The data below should be printed in full, exactly, and without any of its images.

════

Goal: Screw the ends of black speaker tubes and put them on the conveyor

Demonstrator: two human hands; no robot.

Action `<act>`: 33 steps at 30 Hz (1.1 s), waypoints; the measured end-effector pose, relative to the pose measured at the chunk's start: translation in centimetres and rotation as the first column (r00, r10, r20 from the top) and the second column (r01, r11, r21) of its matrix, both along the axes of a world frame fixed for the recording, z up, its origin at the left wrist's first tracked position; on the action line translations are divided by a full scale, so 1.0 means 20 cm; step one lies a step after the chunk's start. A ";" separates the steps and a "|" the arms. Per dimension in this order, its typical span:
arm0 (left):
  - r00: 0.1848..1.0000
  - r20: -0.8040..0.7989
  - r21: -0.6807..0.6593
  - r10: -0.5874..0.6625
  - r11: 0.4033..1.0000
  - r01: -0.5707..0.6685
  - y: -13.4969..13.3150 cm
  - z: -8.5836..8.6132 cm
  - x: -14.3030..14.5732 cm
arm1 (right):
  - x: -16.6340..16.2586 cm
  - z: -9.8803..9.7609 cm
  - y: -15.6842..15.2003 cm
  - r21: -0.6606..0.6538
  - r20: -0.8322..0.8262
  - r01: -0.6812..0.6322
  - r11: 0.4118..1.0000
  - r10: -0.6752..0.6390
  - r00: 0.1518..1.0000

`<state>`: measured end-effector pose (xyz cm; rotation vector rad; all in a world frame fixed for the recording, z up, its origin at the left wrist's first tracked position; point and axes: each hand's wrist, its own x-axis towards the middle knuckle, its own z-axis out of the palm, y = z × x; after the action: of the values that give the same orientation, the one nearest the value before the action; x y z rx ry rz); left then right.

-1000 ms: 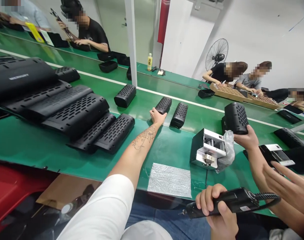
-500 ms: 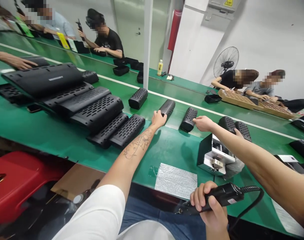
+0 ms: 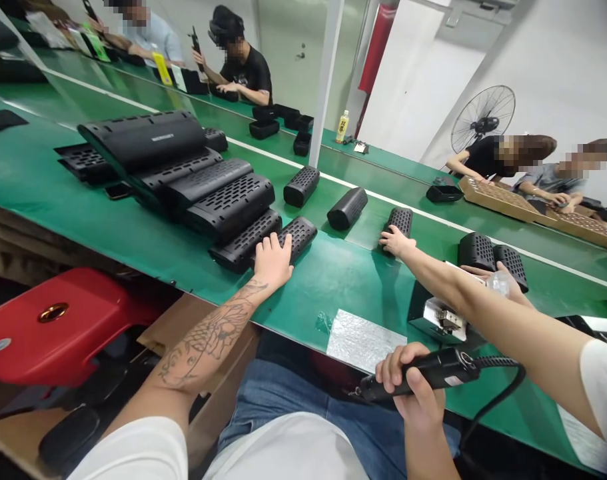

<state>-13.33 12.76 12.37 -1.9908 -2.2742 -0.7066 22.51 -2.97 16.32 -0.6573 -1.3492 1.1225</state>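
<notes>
My left hand (image 3: 274,260), at the end of a tattooed forearm, lies over the near end of a perforated black plastic housing (image 3: 300,235), its fingers curved around that end. This housing is the rightmost of a stepped pile of black housings (image 3: 223,193). Low in the view, my right hand (image 3: 410,380) is wrapped around a black corded electric screwdriver (image 3: 436,372), whose tip points left. A silver foil-like sheet (image 3: 360,339) lies on the green table just beyond it.
From the right, another person's hand (image 3: 397,241) touches a perforated housing (image 3: 400,220). Single housings (image 3: 302,185) stand along the belt. A small machine (image 3: 440,317) sits beneath that person's arm. Left below the table is a red stool (image 3: 58,320). Other people work across the table.
My left hand has let go of the smooth housing on the belt and moved left and nearer, onto the pile's end housing. My right hand still holds the screwdriver.
</notes>
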 end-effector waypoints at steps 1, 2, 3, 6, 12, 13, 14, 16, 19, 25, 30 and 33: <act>0.999 -0.016 -0.007 -0.029 1.000 0.029 -0.03 0.00 0.02 | -0.01 0.02 -0.01 0.010 0.007 0.005 1.000 -0.005 1.000; 0.996 -0.039 -0.012 -0.081 0.997 0.080 -0.07 0.01 0.03 | -0.02 0.04 -0.02 0.029 0.004 0.028 0.999 -0.028 1.000; 0.985 -0.068 -0.016 -0.159 0.987 0.158 -0.12 0.01 0.05 | -0.02 0.07 -0.03 0.052 0.003 0.055 0.997 -0.055 0.998; 0.872 -0.135 -0.016 -0.470 0.881 0.473 -0.25 0.02 0.09 | 0.02 0.16 -0.08 0.124 0.015 0.129 0.984 -0.132 0.991; 0.529 -0.028 -0.033 -0.848 0.529 0.848 -0.37 -0.01 0.36 | 0.11 0.35 -0.20 0.136 0.078 0.385 0.913 -0.397 0.914; 0.486 -0.013 -0.038 -0.874 0.486 0.873 -0.38 0.00 0.42 | 0.11 0.37 -0.22 0.134 0.090 0.433 0.892 -0.446 0.891; 0.454 -0.004 -0.041 -0.891 0.454 0.890 -0.38 0.00 0.48 | 0.11 0.39 -0.23 0.133 0.099 0.472 0.871 -0.486 0.868; 0.415 -0.005 -0.044 -0.910 0.415 0.909 -0.38 0.01 0.56 | 0.12 0.41 -0.23 0.139 0.103 0.518 0.844 -0.533 0.840; 0.405 -0.028 -0.063 -0.914 0.406 0.912 -0.38 0.02 0.61 | 0.13 0.40 -0.18 0.184 0.067 0.518 0.835 -0.536 0.841; 0.410 0.068 -0.012 -0.909 0.410 0.912 -0.36 -0.01 0.59 | 0.17 0.29 -0.02 0.182 0.008 0.477 0.860 -0.486 0.874; 0.417 0.090 -0.022 -0.905 0.417 0.909 -0.36 -0.02 0.60 | 0.21 0.21 0.05 0.230 0.053 0.413 0.881 -0.435 0.899; 0.413 0.094 -0.004 -0.906 0.414 0.910 -0.36 -0.02 0.60 | 0.22 0.19 0.07 0.220 0.035 0.406 0.887 -0.423 0.905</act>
<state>-1.41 5.58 12.02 -3.2325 -0.9620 -0.7202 26.98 -1.51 20.07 -0.7991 -1.2941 0.6047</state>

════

- [REPLY]
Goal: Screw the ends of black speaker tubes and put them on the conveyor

Demonstrator: two human hands; no robot.

Action `<act>`: 33 steps at 30 Hz (1.1 s), waypoints; the measured end-effector pose, relative to the pose measured at the chunk's start: translation in centimetres and rotation as the first column (r00, r10, r20 from the top) and the second column (r01, r11, r21) of its matrix, both along the axes of a world frame fixed for the recording, z up, its origin at the left wrist's first tracked position; on the action line translations are divided by a full scale, so 1.0 means 20 cm; step one lies a step after the chunk's start. A ";" separates the steps and a "|" the arms. Per dimension in this order, its typical span:
arm0 (left):
  - r00: 0.1848..1.0000
  - r20: -0.8040..0.7989
  - r21: -0.6807..0.6593
  - r10: -0.5874..0.6625
  - r11: 0.4033..1.0000
  - r01: -0.5707..0.6685
  - y: -13.4969..13.3150 cm
  - z: -8.5836..8.6132 cm
  - x: -14.3030..14.5732 cm
arm1 (right):
  - x: -16.6340..16.2586 cm
  - z: -9.8803..9.7609 cm
  - y: -15.6842..15.2003 cm
  - r21: -0.6606..0.6538
  - r20: -0.8322..0.8262
  - r01: -0.6812..0.6322
  - r11: 0.4118..1.0000
  - r10: -0.6752..0.6390
  - r00: 0.1518..1.0000

`<state>`: measured end-effector pose (xyz cm; rotation vector rad; all in a world frame fixed for the recording, z up, its origin at the left wrist's first tracked position; point and axes: each hand's wrist, its own x-axis towards the middle knuckle, its own z-axis out of the palm, y = z × x; after the action: of the values that give the same orientation, the one nearest the value before the action; x y z rx ry rz); left then right.

-1000 ms: 
-500 ms: 
+0 ms: 

<state>-13.33 12.76 12.37 -1.9908 -2.2742 -0.7066 22.51 -2.97 16.32 -0.6573 -1.3492 1.1225</state>
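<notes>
My left hand (image 3: 274,260), at the end of a tattooed forearm, lies over the near end of a perforated black plastic housing (image 3: 300,235), its fingers curved around that end. This housing is the rightmost of a stepped pile of black housings (image 3: 223,193). Low in the view, my right hand (image 3: 410,380) is wrapped around a black corded electric screwdriver (image 3: 436,372), whose tip points left. A silver foil-like sheet (image 3: 360,339) lies on the green table just beyond it.
From the right, another person's hand (image 3: 397,241) touches a perforated housing (image 3: 400,220). Single housings (image 3: 302,185) stand along the belt. A small machine (image 3: 440,317) sits beneath that person's arm. Left below the table is a red stool (image 3: 58,320). Other people work across the table.
My left hand has let go of the smooth housing on the belt and moved left and nearer, onto the pile's end housing. My right hand still holds the screwdriver.
</notes>
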 end-effector waypoints at steps 1, 2, 3, 6, 12, 13, 14, 16, 19, 25, 30 and 33: <act>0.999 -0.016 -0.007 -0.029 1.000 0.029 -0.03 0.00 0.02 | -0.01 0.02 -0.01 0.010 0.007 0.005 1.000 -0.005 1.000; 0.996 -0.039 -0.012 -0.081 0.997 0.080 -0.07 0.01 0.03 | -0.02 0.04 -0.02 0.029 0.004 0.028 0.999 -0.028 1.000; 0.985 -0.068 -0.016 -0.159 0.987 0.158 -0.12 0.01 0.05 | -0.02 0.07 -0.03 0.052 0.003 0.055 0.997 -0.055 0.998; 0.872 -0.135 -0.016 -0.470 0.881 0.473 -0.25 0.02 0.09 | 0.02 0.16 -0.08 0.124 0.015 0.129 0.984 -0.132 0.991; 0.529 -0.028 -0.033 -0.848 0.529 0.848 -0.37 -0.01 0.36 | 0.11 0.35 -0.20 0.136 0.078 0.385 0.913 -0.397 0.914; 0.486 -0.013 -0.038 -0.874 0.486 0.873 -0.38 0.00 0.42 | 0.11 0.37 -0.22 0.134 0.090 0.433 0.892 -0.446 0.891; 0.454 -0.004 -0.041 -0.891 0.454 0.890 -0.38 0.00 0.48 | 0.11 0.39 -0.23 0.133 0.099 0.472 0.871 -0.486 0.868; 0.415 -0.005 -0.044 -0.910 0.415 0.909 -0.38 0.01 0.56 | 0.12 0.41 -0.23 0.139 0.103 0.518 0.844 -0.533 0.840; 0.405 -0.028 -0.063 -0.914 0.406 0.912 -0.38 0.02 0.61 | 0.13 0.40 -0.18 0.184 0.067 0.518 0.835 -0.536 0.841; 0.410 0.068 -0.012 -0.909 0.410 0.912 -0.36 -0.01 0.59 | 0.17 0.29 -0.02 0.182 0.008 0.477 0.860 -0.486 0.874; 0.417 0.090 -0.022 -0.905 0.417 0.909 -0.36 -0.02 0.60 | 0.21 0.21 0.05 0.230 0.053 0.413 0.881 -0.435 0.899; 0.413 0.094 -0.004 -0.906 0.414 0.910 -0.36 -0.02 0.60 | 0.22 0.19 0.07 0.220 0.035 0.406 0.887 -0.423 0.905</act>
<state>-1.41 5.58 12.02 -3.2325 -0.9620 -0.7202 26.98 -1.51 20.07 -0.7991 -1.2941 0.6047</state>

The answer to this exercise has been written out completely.